本来、健康な関節軟骨は、何十年も使ってもスムーズに動くようにできています。関節を動かす時の摩擦を減らし、骨が直接ぶつからないように守ってくれているんです。
しかし、変形性関節症では、何らかの原因で軟骨が傷つき始めます。すると、体はその傷を治そうと頑張るのですが、その過程で少し困ったことが起こります。
傷ついた軟骨を修復しようとして、軟骨の成分であるコラーゲンやプロテオグリカンという物質が増えすぎたり、余分な水分がたまって軟骨が腫れて柔らかくなったりします。結果的に、軟骨の表面がデコボコになったり、ひび割れができたりして、クッションとしての役割を果たせなくなってしまうんです。
さらに、骨が関節の縁で過剰に増殖することがあり、関節の端に触れることができる「骨棘(こつきょく)」という骨の出っ張りができてしまうこともあります。
こうなると、関節がスムーズに動かなくなり、衝撃を吸収する機能も低下します。

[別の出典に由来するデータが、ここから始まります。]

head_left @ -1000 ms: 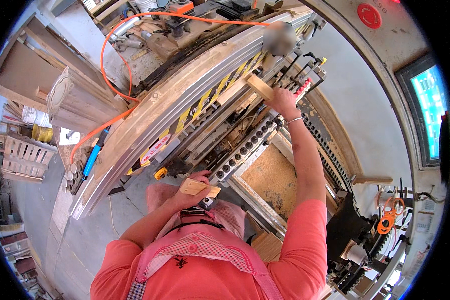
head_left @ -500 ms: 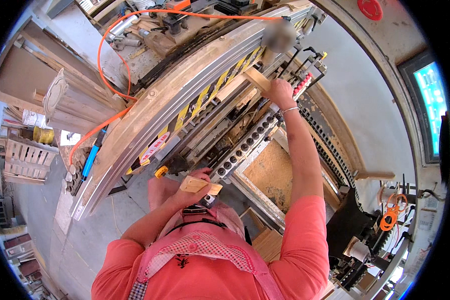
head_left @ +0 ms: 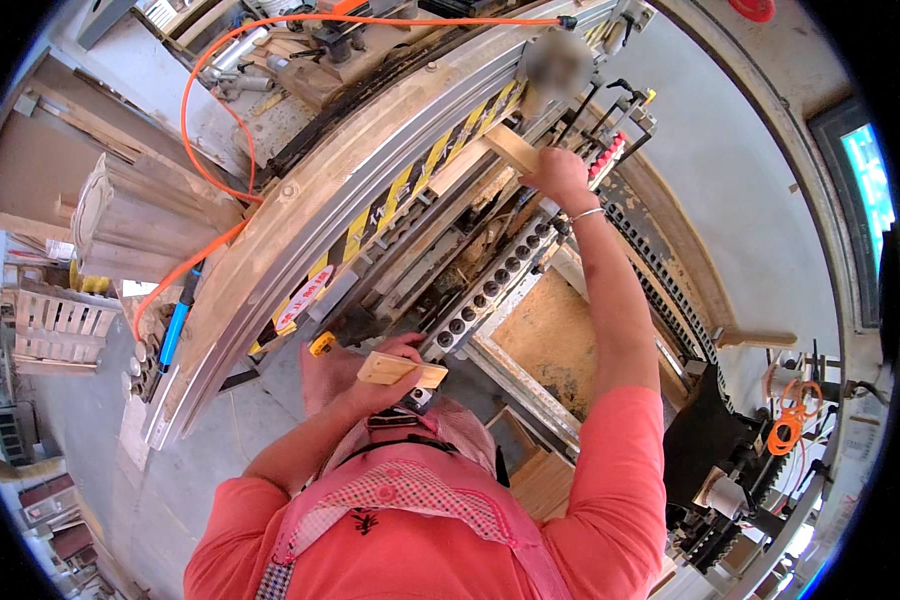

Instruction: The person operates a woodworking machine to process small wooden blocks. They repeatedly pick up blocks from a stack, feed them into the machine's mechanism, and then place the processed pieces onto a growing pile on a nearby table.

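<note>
Over the last second, we barely shift: our right hand (head_left: 562,176) keeps its fingers closed on a wooden block (head_left: 512,150), our left hand (head_left: 377,392) on a short board (head_left: 390,369); handling appears unfinished.

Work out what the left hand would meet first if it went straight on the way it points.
The left hand would probably meet the near end of the pale bar with black round fittings; depth is unclear.
</note>
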The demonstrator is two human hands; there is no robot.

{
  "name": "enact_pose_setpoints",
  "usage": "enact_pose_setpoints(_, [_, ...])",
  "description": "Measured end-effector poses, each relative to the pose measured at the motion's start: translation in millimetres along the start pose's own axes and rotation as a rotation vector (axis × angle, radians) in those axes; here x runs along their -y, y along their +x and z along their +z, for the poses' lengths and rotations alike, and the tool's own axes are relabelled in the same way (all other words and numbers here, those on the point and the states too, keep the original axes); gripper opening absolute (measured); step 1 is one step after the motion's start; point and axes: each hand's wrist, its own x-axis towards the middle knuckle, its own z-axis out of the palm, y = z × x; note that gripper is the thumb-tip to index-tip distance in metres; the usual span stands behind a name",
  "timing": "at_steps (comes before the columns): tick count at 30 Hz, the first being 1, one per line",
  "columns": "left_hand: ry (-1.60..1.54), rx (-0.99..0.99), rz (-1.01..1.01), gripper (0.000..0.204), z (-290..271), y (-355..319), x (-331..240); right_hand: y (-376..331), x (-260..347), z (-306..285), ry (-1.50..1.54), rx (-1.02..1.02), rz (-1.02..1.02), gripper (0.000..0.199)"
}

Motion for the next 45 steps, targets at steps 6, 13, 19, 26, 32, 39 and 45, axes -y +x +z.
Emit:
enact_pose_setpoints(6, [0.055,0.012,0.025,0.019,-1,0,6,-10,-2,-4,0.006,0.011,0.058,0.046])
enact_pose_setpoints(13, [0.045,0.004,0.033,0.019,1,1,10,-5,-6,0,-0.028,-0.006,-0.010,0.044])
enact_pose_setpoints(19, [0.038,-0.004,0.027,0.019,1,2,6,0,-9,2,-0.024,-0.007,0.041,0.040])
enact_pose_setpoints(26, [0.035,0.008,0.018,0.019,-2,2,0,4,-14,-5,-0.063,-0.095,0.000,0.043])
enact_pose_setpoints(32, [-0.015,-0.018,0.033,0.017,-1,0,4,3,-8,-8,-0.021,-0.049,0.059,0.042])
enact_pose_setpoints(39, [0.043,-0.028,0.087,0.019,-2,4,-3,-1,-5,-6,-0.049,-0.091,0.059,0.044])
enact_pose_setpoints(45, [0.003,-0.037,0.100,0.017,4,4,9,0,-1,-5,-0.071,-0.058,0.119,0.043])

骨や関節を包む膜、腱、じん帯といった関節を構成する全ての部分に影響が出て、膝の機能がどんどん悪くなってしまう、というのが変形性関節症のメカニズムです。
どうすればいいのか?
体重を減らして筋肉をつけましょう!!
歩行時、膝には体重の約2倍もの負荷がかかると言われています。例えば、60kgの人なら120kgのストレスが膝に。
そのため、体重を減らすことは膝への負担軽減に直結します。しかし、それだけではありません。膝への負担を減らす鍵は「筋肉量」です。

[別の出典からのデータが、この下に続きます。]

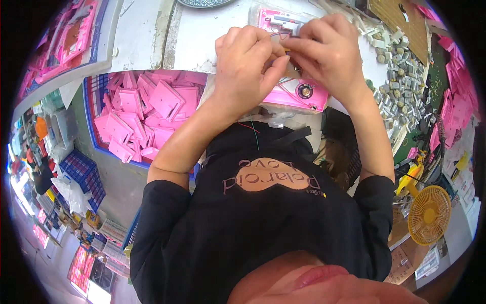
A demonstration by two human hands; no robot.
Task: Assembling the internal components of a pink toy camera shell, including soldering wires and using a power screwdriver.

同じ体重でも、筋肉が多い人は筋肉が体を支え、衝撃を吸収したり、ふらつきを抑えたりできます。一方、脂肪が多い人は支える力が弱く、軟骨や半月板にストレスがかかり、痛みがでやすい傾向に。
膝の健康のためには、単に痩せるだけでなく、適度な筋肉をつけることが非常に大切です。
下半身の筋肉量は、膝痛と深く関係しています。筋肉が多いと、平地歩行や階段の昇降、立ち上がり動作などで体が安定し、膝関節への負担を減らすことができます。
一方で、筋肉量が少ないと、体を支える力が弱まり、バランスも悪くなります。これにより、膝関節へ過剰なストレスがかかりやすくなります。
結果として、体重増加や筋力低下が重なると、膝の軟骨がすり減り、関節の隙間が狭くなることで痛みが引き起こされるのです。